WARWICK, RI — After Matthew Yehle and his neighbors waited months for the city to patch a pothole at the end of Meadow View Avenue, he repaired it himself, then learned the road belongs to Harbor Lights marina.
Yehle said that to work out his frustration, he joked on Facebook about billing the materials and labor to the city.
“Please let me know where to mail the bill for the $179.12 I spent at Lowe’s for 12 bags of QPR asphalt patch (and yes I have my receipts). And based on the town rates, I’m pretty sure this would have required 8 city employees and about 5 hours of labor (factoring in the allotted break every 15 minutes). So call it $1500 or so for billed labor. Checks payable to Matthew Yehle for $1679.12,” Yehle wrote.
Yehle said he, his fellow homeowners and the local school bus driver started calling the City to request a repair when the school year began in the fall. He said that over the last 10 years calls to the city have resulted in repairs on the street.
But the street doesn’t actually belong to the city, according to the Mayor’s office.
“This is a private driveway and not a City street, and therefore does not fall under the jurisdiction of the Department of Public Works,” Mayor Solomon’s office replied when asked about requests to repair the road.
The street was part of the United Electric Railroad (UER), platted in 1935 and contains Leroy Avenue along with Paine Street in the surrounding area.
During the platting process, the UER retained ownership of the parcel until 1939, which is the earliest recorded title card on record in the Department of Public Works. When these portions were sold by the UER, lots 196 and 66 were both created and are contained in plat 377. The current property owner is Harbor Lights Marina, which took possession of these lots in 1976, according to the Mayor’s office.
“One of my priorities as Mayor has been to address infrastructure concerns,” Solomon said in statement about the issue. “With the City Council’s 8-1 approval Monday night of my Roadway Improvement Initiative, in the spring we will begin paving roads, converting street lights to LED technology and making other safety and aesthetic enhancements to our city streets. While the resident’s action to repair the pothole is commendable and the City is sympathetic to those who travel along the road in question, we are unable to spend city funds to repair a private roadway.”

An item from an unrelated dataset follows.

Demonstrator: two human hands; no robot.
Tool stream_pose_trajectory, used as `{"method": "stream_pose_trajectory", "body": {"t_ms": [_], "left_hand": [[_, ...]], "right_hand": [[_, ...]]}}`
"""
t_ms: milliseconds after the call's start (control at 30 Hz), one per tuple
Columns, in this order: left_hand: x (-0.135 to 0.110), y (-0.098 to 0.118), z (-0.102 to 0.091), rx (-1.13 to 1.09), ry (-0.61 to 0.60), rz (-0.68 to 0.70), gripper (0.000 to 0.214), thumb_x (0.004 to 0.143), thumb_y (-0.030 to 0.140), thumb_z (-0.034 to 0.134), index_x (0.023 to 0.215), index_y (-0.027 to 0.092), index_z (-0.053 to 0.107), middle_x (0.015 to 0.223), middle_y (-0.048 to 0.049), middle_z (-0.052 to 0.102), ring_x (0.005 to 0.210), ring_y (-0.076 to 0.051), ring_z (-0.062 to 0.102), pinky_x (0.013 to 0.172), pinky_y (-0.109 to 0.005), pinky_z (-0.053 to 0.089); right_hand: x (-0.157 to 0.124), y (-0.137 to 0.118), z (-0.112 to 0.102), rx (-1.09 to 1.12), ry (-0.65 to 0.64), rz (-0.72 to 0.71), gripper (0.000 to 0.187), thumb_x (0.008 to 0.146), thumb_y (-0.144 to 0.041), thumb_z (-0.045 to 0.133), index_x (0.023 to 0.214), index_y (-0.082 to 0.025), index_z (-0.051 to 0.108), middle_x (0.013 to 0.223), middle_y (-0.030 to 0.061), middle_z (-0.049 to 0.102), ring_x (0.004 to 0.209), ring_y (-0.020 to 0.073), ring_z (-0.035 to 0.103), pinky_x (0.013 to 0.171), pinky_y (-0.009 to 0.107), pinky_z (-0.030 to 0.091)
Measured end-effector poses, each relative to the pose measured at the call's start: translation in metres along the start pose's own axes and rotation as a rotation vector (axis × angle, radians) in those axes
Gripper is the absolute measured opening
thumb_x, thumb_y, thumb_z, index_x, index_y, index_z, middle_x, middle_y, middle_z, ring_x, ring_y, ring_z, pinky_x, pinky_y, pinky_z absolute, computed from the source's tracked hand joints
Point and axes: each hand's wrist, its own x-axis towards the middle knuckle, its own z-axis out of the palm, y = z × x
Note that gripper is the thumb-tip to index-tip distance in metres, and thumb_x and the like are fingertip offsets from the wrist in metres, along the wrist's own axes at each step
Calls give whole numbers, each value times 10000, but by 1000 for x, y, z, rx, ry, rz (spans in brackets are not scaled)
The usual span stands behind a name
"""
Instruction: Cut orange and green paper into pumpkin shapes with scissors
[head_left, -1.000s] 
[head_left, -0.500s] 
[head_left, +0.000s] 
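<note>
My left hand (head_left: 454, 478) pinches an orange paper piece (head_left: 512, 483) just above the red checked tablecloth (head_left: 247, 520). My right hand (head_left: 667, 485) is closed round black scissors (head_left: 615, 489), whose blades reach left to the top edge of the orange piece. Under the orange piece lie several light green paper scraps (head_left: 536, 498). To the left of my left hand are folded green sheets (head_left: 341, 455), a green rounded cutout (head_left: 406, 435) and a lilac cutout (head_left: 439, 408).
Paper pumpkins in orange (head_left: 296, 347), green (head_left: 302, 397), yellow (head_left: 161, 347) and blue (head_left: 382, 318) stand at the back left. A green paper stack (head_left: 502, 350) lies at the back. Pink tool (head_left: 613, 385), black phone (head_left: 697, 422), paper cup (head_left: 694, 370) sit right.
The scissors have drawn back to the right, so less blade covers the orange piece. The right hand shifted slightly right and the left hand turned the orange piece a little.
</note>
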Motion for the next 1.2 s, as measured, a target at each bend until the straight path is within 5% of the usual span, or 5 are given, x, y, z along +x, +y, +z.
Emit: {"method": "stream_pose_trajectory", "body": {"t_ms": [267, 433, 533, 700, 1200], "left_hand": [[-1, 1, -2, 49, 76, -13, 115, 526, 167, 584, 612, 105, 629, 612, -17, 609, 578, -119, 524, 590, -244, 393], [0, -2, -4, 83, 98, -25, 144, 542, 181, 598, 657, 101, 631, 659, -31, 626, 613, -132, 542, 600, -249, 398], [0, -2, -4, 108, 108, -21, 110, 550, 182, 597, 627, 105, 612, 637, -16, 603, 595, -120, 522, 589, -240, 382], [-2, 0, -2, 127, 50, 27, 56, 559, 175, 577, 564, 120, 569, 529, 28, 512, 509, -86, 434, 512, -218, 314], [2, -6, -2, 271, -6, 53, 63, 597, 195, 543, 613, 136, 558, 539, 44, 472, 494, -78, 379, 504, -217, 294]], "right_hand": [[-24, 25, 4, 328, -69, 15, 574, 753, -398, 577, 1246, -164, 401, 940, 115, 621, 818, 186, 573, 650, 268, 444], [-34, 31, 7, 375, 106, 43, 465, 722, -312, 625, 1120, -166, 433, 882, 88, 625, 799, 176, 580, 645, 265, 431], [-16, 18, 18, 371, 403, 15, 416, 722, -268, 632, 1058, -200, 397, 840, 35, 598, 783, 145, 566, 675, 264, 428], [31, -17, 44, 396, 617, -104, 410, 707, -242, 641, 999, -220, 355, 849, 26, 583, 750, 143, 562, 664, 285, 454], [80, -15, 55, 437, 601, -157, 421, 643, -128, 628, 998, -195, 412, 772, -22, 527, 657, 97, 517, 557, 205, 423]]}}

Joe Noel, CEO of Harbor Lights, said he remembers when his dad, Philip W. Noel, bought the property. He said it’s been the City of Warwick, not Harbor Lights, making those repairs Yehle mentioned.
“No, in actuality, that is something that has been handled by the city before the marina ever owned that road,” Noel said.
Noel said previous repairs have been handled by the city under Mayor Scott Avedisian’s administration, but not since Solomon took office. Noel said the city’s usual role in maintain the road probably “just kind of slipped through the cracks,” as the new Mayor and new DPW director got settled.
Noel said he, his father and Solomon have agreed to meet about the road maintenance in the spring, since both elder and younger Noels are out of state for the winter.
Noel said the city’s practice of maintaining the road makes sense to continue, since it’s used by about 60 families, as a school bus route and provides quicker access for area fire department and police department calls.
“It doesn’t make much sense for us to have to maintain it,” when the street is so vital a public resource.
Noel said he hopes the city will agree to continue maintaining the road, which, aside from the pothole Yehle patched, is in very bad shape. Also, he said, “We’ve been paying taxes on that road for a long time.”
Yehle said he doesn’t expect either the city or Harbor Lights to pay him for the work. He said he was just making a joke about the situation. But, he said, all the attention is a nice change of pace considering the last few months with no word on the road repairs.
“I guess it does feel good to be heard,” Yehle said.